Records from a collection
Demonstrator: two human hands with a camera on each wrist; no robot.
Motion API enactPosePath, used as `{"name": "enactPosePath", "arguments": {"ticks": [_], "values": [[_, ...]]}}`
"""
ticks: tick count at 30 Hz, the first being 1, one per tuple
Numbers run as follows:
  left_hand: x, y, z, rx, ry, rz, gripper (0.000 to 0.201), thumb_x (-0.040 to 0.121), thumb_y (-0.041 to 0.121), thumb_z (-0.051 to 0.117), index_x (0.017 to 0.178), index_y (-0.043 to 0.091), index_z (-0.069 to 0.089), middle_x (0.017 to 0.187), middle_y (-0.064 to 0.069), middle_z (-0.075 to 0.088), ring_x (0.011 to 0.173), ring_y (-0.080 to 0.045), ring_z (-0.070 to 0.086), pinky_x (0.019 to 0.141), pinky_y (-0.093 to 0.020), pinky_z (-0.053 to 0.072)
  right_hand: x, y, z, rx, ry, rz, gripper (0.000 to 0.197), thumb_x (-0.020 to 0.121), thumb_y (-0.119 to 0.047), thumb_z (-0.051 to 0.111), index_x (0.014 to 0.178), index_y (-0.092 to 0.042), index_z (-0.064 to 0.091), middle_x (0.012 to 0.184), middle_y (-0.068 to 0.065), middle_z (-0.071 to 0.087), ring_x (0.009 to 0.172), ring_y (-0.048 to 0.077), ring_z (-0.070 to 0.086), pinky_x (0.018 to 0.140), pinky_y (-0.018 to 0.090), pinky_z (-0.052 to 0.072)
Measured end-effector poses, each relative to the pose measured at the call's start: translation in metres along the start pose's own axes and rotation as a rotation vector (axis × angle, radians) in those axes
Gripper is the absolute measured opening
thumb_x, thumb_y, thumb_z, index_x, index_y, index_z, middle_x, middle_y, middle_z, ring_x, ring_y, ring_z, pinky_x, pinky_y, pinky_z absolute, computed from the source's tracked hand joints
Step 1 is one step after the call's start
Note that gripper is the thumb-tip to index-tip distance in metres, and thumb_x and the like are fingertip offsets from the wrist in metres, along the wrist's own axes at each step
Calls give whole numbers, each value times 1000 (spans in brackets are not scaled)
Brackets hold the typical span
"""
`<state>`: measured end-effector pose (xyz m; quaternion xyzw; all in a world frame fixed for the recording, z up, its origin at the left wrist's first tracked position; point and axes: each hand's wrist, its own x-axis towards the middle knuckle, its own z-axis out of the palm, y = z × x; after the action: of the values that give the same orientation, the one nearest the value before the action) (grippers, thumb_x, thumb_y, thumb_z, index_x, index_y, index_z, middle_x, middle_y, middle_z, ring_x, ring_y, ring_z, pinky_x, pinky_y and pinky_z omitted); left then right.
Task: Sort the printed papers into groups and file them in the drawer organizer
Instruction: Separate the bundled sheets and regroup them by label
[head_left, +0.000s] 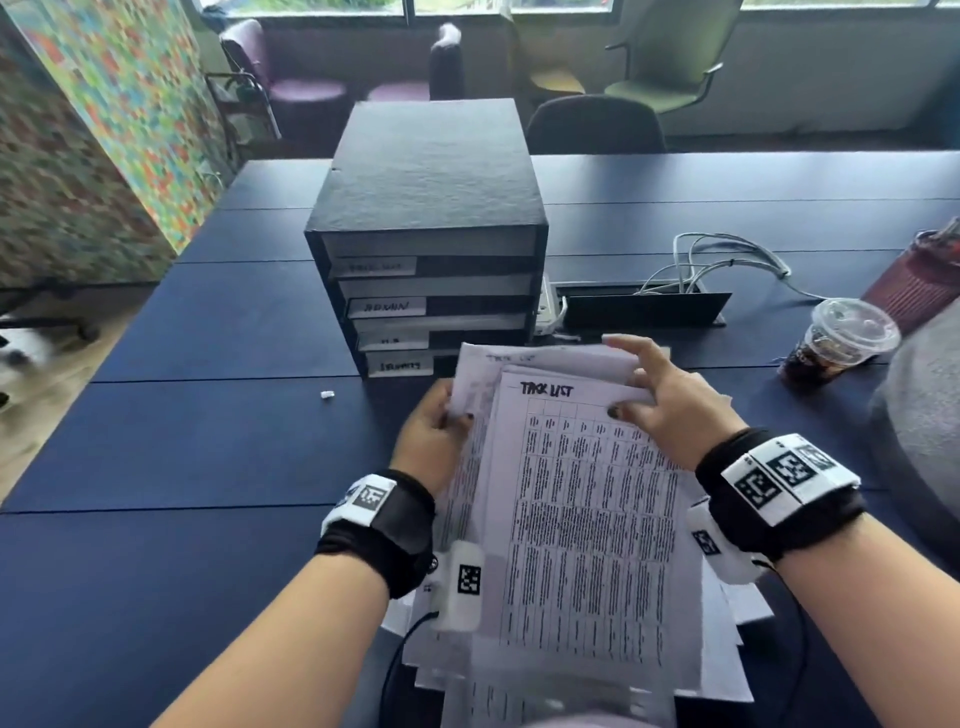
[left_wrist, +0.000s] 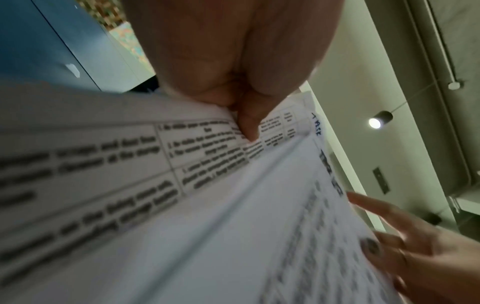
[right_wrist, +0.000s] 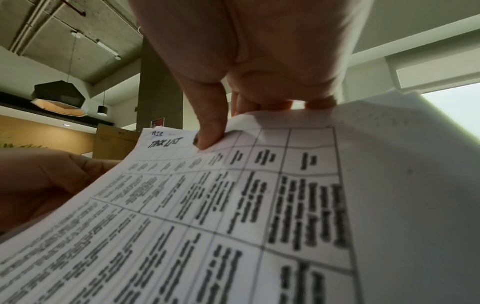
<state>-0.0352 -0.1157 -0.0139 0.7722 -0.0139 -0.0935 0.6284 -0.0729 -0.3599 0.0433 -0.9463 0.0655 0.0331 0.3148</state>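
While both hands (head_left: 434, 431) grip, papers (head_left: 582, 509) between fingers (head_left: 626, 413)

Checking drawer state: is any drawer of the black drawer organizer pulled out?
No, all four labelled drawers of the black drawer organizer sit flush with its front in the head view.

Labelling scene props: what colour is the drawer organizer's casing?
Black drawer organizer, with white label strips; clearest in the head view.

Iced drink in a lidded plastic cup (head_left: 841, 340), white cables (head_left: 727, 260) (loosely tangled), green chair (head_left: 670, 57), maroon bottle (head_left: 919, 280)
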Motion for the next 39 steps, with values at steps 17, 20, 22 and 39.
{"name": "enactPosePath", "arguments": {"ticks": [17, 20, 22, 39], "values": [[-22, -17, 22, 17, -282, -157, 36, 99, 23, 47, 132, 38, 45, 120, 14, 61, 109, -6, 57, 83, -12, 42, 17, 4, 42, -282, 72, 91, 15, 88, -33, 57, 103, -29, 59, 99, -4, 54, 105, 21, 49, 95, 38, 34], [-14, -26, 20, 10, -248, -195, 39, 98, 9, 46, 125, 36, 52, 109, 9, 67, 99, -6, 61, 83, -16, 47, 16, 7, 44, -359, 87, 46, 25, 85, -41, 60, 109, -32, 58, 113, -3, 41, 115, 21, 36, 102, 40, 25], [-10, -33, 20, -67, -254, -221, 39, 96, 4, 48, 113, 38, 56, 108, 9, 68, 100, -8, 63, 88, -22, 47, 18, 6, 43, -377, 29, 8, 32, 85, -43, 60, 114, -30, 55, 122, -4, 44, 118, 20, 38, 110, 41, 20], [41, -67, 6, 147, -20, -361, 19, 93, 17, 49, 104, 25, 62, 111, 1, 66, 104, -15, 60, 96, -28, 44, 13, 38, 87, -366, -27, -133, 17, 90, -34, 56, 106, -32, 63, 102, -12, 62, 102, 16, 55, 100, 39, 30]]}}
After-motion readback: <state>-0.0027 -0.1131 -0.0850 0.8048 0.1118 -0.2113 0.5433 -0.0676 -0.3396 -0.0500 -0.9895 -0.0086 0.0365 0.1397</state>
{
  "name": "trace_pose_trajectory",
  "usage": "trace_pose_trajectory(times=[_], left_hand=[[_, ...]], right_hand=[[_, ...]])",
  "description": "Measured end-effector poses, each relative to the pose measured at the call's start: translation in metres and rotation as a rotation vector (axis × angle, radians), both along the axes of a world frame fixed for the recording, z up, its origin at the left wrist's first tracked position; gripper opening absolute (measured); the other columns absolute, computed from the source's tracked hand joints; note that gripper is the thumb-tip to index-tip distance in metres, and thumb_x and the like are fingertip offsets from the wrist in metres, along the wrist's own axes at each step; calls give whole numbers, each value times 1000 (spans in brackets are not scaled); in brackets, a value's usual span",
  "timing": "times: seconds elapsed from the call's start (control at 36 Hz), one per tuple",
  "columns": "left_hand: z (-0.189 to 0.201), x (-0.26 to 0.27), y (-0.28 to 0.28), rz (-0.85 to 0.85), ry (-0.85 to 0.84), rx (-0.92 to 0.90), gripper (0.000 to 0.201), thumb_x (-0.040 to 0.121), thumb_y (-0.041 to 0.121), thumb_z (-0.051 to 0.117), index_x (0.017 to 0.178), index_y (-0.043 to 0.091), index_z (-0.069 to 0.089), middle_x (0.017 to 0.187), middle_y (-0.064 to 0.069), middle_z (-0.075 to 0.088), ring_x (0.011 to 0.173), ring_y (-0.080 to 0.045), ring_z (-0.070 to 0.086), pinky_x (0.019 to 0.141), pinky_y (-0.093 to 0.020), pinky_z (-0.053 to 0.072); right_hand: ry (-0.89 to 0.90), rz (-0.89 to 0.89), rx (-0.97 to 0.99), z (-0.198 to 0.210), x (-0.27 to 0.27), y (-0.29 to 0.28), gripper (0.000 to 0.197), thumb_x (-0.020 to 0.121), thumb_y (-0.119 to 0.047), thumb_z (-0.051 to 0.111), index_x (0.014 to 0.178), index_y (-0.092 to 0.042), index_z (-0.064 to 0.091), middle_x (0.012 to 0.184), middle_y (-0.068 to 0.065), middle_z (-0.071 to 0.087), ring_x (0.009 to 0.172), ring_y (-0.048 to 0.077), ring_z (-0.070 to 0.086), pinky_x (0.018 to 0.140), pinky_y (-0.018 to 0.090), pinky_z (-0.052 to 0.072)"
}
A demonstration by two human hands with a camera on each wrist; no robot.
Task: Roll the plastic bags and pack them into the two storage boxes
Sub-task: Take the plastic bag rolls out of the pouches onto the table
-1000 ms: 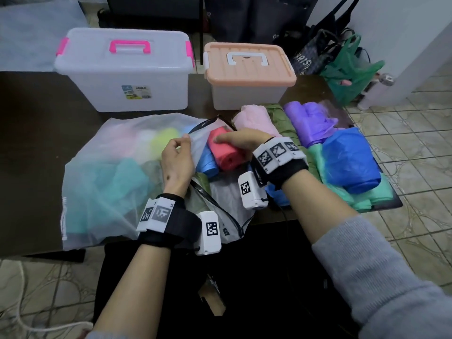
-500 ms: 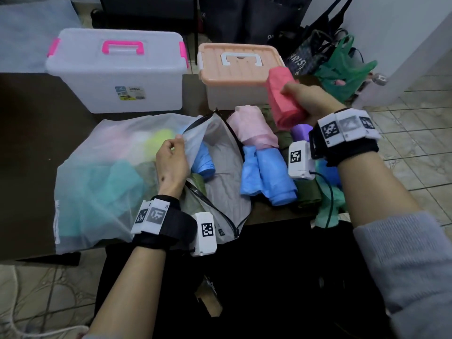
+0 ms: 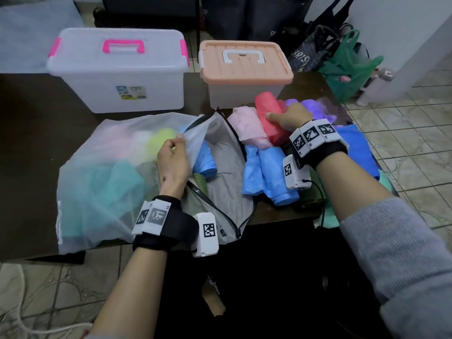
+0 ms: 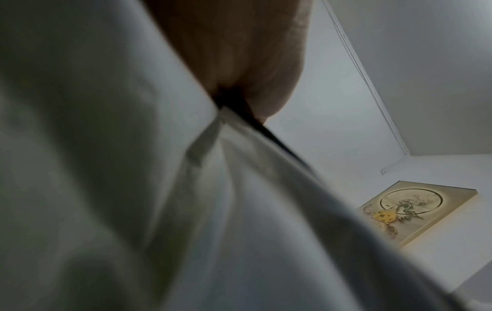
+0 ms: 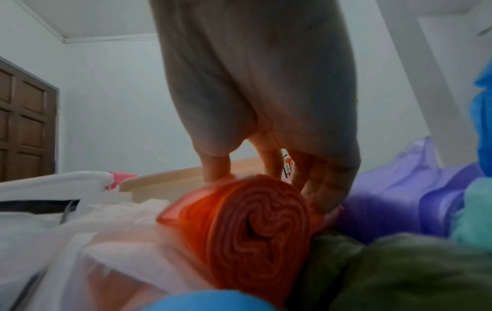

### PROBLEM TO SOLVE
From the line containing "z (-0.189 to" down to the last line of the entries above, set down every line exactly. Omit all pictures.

### SOLUTION FOR THIS TASK
  "columns": "left_hand: z (-0.189 to 0.201), x (-0.26 to 0.27), y (-0.28 to 0.28), rz (-0.85 to 0.85), ry (-0.85 to 0.84), rx (-0.92 to 0.90), gripper (0.000 to 0.201), thumb_x (-0.040 to 0.121), thumb_y (-0.041 to 0.121), thumb_z (-0.051 to 0.117), index_x (0.017 to 0.178), index_y (-0.043 to 0.091), index_z (-0.069 to 0.089), middle_x (0.017 to 0.187), middle_y (-0.064 to 0.069), middle_z (-0.075 to 0.088), ring_x (0.011 to 0.173), ring_y (-0.080 to 0.045), ring_z (-0.070 to 0.086), pinky_x (0.019 to 0.141), pinky_y (-0.093 to 0.020), pinky_z (-0.053 to 0.072); right_hand: ry (-0.89 to 0.90), rz (-0.89 to 0.89), rx (-0.97 to 0.99), z (-0.198 to 0.210), x (-0.27 to 0.27), y (-0.29 to 0.28), gripper (0.000 to 0.197), thumb_x (-0.020 to 0.121), thumb_y (-0.119 to 0.047), thumb_z (-0.051 to 0.111), index_x (0.014 to 0.178), index_y (-0.092 to 0.042), index_z (-0.064 to 0.091), middle_x (0.012 to 0.184), middle_y (-0.068 to 0.065), middle_z (-0.071 to 0.087), ring_x (0.009 to 0.172), ring_y (-0.048 to 0.077), ring_z (-0.070 to 0.086), pinky_x (0.018 to 0.140), pinky_y (-0.018 to 0.090), pinky_z (-0.052 to 0.072)"
}
A demonstration by two human hands with a camera on each wrist; no robot.
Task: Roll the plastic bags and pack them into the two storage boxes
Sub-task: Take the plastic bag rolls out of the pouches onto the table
-1000 ms: 
-500 ms: 
+0 ms: 
+0 ms: 
+0 ms: 

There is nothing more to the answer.